→ **How to complete this task**:
Each line of the records that includes "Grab" should be found and copied.
*** Opening of Extracted records ***
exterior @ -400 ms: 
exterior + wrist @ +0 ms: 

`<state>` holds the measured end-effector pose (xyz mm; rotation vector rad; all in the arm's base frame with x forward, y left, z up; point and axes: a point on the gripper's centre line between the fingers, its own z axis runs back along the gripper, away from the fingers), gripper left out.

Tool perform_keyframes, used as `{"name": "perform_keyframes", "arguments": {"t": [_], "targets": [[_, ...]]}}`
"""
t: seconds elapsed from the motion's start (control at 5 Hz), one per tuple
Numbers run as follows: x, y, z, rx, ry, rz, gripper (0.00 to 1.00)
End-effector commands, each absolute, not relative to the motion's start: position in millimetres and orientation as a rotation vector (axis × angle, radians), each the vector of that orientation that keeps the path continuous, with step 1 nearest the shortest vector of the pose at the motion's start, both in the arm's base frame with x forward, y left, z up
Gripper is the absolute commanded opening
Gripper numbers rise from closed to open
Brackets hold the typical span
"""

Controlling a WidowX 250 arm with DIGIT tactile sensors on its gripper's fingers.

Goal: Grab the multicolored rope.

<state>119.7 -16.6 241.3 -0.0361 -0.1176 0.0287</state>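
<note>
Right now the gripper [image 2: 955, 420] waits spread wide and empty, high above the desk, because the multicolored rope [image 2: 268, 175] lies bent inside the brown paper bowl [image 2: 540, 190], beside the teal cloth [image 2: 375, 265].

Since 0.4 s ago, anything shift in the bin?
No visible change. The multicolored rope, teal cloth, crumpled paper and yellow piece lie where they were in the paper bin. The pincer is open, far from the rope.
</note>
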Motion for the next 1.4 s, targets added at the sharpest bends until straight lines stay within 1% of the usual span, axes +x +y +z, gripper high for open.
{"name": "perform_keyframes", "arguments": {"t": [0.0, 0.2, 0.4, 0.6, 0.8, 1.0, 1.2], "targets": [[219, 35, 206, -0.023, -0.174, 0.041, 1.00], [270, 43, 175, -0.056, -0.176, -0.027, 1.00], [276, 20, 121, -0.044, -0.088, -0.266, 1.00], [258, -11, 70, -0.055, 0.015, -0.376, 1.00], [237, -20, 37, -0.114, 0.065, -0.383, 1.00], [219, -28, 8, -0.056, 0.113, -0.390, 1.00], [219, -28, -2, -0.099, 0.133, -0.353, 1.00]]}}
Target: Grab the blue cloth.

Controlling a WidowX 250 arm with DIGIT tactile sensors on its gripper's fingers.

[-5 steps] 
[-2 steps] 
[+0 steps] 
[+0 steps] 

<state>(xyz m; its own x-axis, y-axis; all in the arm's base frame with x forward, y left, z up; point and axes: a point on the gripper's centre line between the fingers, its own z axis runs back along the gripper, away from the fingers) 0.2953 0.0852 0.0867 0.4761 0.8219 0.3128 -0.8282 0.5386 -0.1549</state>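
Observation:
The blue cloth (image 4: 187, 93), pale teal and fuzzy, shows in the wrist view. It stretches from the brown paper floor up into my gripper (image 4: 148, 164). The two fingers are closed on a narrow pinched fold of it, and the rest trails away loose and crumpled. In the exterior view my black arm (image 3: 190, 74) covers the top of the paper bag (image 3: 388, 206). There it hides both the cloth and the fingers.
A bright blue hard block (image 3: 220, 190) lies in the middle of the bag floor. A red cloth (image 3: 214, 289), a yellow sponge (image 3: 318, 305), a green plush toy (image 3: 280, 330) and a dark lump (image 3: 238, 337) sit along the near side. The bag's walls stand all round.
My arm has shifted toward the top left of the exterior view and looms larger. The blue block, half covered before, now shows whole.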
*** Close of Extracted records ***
→ **Solved problem**:
Goal: Grab the multicolored rope.
Target: Grab the blue cloth.

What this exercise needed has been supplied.